Task item: The answer must consist of every line below that holds the word "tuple".

Source data:
━━━━━━━━

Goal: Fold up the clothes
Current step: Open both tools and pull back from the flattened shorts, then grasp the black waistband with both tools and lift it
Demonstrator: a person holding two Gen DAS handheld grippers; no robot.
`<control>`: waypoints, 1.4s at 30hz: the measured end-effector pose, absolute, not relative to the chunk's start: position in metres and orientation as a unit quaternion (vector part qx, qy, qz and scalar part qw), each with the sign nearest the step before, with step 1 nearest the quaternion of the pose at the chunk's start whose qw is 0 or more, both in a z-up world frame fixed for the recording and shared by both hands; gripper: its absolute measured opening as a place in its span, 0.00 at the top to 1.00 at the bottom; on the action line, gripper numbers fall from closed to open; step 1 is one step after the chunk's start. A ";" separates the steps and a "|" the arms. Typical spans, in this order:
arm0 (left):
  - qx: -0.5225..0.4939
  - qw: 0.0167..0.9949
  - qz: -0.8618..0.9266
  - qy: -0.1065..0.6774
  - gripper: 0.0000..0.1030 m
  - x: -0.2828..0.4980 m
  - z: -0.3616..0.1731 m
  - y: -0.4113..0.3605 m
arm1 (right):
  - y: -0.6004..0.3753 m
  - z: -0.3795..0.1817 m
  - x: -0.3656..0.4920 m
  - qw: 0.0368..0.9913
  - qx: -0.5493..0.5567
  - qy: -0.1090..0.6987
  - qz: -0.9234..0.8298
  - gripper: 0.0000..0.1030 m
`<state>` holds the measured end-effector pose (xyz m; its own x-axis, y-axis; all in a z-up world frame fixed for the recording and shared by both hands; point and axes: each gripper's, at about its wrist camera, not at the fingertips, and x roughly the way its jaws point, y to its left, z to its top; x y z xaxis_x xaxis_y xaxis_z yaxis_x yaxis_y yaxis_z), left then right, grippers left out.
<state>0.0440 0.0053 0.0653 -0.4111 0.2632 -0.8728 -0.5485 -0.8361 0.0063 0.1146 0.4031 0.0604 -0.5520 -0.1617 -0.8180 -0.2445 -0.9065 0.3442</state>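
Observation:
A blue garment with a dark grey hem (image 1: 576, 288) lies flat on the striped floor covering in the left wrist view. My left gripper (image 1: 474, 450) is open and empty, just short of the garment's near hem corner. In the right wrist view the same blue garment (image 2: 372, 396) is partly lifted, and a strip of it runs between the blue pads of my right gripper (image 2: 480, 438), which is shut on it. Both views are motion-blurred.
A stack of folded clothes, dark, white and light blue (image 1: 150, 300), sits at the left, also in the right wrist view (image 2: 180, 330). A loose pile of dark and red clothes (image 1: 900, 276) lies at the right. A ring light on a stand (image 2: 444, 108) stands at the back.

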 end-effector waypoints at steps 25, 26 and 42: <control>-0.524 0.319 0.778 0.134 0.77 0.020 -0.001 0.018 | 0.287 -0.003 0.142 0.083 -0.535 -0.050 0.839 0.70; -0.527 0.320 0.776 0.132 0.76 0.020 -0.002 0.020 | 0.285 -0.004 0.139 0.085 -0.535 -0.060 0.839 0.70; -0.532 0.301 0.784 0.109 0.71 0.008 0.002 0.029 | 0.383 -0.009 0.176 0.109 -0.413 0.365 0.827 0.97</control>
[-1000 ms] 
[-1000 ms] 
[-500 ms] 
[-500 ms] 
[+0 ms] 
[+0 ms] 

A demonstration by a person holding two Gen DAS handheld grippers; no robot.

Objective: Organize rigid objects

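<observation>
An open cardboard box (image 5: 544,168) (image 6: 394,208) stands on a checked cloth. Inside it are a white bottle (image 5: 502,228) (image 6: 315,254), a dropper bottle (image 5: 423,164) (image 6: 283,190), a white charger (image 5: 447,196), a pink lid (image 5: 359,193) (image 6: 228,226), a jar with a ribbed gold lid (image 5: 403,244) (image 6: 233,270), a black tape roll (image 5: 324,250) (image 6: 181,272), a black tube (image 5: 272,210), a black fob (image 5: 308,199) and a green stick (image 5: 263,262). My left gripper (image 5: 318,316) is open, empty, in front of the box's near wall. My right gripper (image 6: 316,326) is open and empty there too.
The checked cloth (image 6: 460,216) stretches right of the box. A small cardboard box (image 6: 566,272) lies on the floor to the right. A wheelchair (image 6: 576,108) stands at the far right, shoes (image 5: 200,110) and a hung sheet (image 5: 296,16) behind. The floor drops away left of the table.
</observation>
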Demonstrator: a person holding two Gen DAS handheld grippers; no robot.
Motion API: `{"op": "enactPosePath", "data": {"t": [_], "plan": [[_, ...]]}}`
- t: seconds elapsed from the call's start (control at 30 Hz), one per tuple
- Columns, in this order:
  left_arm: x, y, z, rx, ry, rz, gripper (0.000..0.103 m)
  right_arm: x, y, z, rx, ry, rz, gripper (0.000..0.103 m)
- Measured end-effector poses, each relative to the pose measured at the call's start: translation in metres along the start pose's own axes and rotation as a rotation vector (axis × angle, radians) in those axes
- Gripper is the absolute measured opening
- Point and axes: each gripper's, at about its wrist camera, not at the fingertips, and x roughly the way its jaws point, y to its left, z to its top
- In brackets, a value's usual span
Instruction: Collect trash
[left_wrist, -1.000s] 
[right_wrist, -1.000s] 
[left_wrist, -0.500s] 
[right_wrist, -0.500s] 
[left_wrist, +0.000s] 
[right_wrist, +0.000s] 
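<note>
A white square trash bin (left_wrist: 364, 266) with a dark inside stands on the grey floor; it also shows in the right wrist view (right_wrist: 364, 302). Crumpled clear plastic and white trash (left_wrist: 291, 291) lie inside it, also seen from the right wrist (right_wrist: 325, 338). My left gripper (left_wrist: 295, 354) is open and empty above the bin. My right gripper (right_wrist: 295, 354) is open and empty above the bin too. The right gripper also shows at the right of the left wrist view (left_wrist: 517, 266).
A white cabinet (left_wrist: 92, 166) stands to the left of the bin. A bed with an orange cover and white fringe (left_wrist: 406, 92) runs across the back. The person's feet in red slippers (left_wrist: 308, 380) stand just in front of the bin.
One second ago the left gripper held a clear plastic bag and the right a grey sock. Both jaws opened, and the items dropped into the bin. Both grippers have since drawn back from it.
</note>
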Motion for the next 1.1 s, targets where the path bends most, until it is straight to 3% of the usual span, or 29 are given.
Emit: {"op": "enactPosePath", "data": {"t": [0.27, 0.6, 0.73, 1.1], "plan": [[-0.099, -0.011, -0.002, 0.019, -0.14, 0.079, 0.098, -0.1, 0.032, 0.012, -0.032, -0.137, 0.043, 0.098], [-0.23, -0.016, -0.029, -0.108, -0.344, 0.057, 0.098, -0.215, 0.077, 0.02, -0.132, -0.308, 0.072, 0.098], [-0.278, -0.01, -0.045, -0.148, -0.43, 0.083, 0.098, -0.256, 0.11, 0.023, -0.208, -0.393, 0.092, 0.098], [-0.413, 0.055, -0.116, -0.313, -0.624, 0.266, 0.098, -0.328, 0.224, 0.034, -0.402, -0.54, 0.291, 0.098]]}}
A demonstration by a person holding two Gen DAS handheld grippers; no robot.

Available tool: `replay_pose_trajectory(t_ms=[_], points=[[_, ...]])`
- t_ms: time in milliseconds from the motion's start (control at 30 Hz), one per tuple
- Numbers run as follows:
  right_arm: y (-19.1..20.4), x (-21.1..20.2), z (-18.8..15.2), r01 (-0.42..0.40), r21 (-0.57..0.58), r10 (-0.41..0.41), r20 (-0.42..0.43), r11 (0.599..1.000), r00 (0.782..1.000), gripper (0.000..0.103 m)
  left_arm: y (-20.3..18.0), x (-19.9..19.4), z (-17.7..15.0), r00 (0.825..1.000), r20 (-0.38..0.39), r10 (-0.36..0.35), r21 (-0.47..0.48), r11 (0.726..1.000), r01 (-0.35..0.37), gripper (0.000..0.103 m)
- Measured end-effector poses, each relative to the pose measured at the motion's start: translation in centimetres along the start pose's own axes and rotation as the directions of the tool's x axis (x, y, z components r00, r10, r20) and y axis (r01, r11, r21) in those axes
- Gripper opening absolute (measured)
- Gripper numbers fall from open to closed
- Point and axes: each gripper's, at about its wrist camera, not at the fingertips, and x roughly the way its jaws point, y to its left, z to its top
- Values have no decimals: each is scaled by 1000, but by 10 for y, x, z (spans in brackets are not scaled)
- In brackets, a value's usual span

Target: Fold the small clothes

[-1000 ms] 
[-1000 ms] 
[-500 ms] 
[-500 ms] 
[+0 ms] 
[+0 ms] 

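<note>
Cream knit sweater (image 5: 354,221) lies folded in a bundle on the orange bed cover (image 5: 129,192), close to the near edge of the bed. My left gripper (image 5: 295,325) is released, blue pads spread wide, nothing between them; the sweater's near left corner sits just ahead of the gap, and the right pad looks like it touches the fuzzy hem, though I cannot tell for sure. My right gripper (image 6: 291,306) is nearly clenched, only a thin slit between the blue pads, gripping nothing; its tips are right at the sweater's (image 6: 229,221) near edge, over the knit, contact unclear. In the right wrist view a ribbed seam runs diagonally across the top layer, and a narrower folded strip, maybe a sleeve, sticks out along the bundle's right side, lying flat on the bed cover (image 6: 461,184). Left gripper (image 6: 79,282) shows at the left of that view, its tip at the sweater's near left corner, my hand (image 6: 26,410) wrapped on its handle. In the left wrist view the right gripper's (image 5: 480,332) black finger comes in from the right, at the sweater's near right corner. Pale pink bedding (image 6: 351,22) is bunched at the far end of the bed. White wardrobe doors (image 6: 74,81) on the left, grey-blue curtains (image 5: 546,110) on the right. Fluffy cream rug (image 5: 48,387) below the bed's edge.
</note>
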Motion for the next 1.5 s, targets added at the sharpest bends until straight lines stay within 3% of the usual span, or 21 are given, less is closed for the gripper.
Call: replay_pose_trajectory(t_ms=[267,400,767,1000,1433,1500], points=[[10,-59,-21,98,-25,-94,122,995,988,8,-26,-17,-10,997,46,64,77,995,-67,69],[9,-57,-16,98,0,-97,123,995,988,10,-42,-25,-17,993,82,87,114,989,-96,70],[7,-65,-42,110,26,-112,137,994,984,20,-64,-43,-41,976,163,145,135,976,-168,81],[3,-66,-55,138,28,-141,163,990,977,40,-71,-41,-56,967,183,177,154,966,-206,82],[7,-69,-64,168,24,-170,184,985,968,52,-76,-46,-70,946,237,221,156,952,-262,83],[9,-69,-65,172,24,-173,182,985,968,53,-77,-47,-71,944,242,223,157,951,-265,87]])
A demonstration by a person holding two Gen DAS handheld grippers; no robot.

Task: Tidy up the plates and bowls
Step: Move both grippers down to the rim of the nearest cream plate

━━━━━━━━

Response below:
- t: seconds elapsed from the call's start (control at 30 Hz), one per tuple
- t_ms: time in milliseconds from the motion's start (control at 30 Hz), one per tuple

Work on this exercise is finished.